Main reasons for exclusion during the full-text screening were not reporting modifiable predictors (n = 29), the study population not matching inclusion criteria (n = 18) and not assessing HL as an outcome but as an exposure for another outcome (n = 8). Six further articles that did not provide the mean age of the study population were not included in the main analyses, but in sensitivity analyses (see Additional file 3).
Study characteristics
The 54 studies included in the review were conducted in 26 different countries, with the majority being conducted in the USA (n = 11) (20–30), in Iran (n = 8) (31–38), in Turkey (n = 5) (39–43) and in Australia (n = 3) (44–46).
With one exception (cohort study), all included studies had a cross-sectional (n = 53) design. The sample sizes of the studies ranged from n = 75 to n = 8362 and the average sample size was n = 818. All studies were written in English and published between 2009 and 2021.
The study populations were heterogeneous and included university, nursing and college students (26, 33, 36, 41, 47–51), teachers (including preschool, primary and secondary class teachers) (43, 52), clinical populations/patients attending healthcare clinics (25, 29, 44, 45, 53–58), immigrant populations (20, 21, 28), general adult populations (according to the place where the study was conducted) (35, 37–39, 46, 59–64) and prisoners (65).
Nevertheless, the objectives were similar across included articles. Two main aims could be identified: (a) depicting HL levels of the population under investigation and (b) assessing determinants and associated factors of HL. Further aims included the validation of HL survey tools, oral HL tools and e-HL scales.
Health literacy outcomes and instruments
Studies assessed general HL (n = 34), e-health literacy (n = 9), oral health literacy (n = 8) and mental health literacy (n = 2). The instruments employed most often were the HLS-EU-Q47 (61, 65, 66), the HLS-EU-Q16 (40, 67), the Newest Vital Sign (NVS) (23, 28, 29, 43, 60) the HLS-SF12 (64, 68) and the S-TOFHLA (25, 30, 53). All tools are given in the data extraction table (see Additional file 1).
Risk of bias analysis
All included studies were peer-reviewed and we rated the quality of the articles as good or fair (via NIH Quality Assessment Tool). The quality of 22 articles was rated as good and 32 articles as fair (Fig. 2, for more details see Additional file 4). However, the majority of the included articles had a cross-sectional design, presenting a limitation in itself when associated factors or determinants are studied.

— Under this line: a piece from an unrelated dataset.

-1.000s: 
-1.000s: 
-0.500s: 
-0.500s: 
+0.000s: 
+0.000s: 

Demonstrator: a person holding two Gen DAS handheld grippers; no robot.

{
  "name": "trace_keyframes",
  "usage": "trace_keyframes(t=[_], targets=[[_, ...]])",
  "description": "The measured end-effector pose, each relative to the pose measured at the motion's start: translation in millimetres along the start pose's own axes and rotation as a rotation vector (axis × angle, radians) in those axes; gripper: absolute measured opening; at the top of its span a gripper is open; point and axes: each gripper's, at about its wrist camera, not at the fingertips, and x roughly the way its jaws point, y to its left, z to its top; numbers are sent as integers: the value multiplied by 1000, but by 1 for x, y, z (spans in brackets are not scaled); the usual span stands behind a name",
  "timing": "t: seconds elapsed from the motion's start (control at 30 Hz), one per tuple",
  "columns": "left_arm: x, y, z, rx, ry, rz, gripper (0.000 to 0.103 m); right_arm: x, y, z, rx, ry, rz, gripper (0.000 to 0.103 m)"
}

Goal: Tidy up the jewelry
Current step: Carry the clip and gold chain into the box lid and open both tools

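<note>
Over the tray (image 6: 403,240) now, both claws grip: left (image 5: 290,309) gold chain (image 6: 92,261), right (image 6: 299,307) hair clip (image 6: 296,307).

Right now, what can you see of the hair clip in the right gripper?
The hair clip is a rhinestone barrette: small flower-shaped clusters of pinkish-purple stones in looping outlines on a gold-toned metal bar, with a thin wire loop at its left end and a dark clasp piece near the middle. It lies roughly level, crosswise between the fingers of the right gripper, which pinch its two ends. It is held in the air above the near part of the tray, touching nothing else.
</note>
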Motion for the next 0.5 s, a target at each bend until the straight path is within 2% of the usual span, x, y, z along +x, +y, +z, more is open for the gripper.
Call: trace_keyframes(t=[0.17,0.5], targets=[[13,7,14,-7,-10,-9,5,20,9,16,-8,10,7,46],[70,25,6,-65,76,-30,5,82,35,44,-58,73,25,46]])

Modifiable predictors of HL
In n = 54 articles, we found more than 20 potentially modifiable predictors of HL. We included n = 41 articles to perform 9 meta-analyses on the associations between modifiable determinants and HL (language proficiency, frequency of internet use, internet as information source, watching health-related TV, smoking, alcohol consumption, physical activity, oral health behaviours and health status) (Fig. 3–11). The remaining studies either examined individual determinants exclusively, or the data reported could not be converted to the effect size r. These studies are described narratively (see Additional file 1).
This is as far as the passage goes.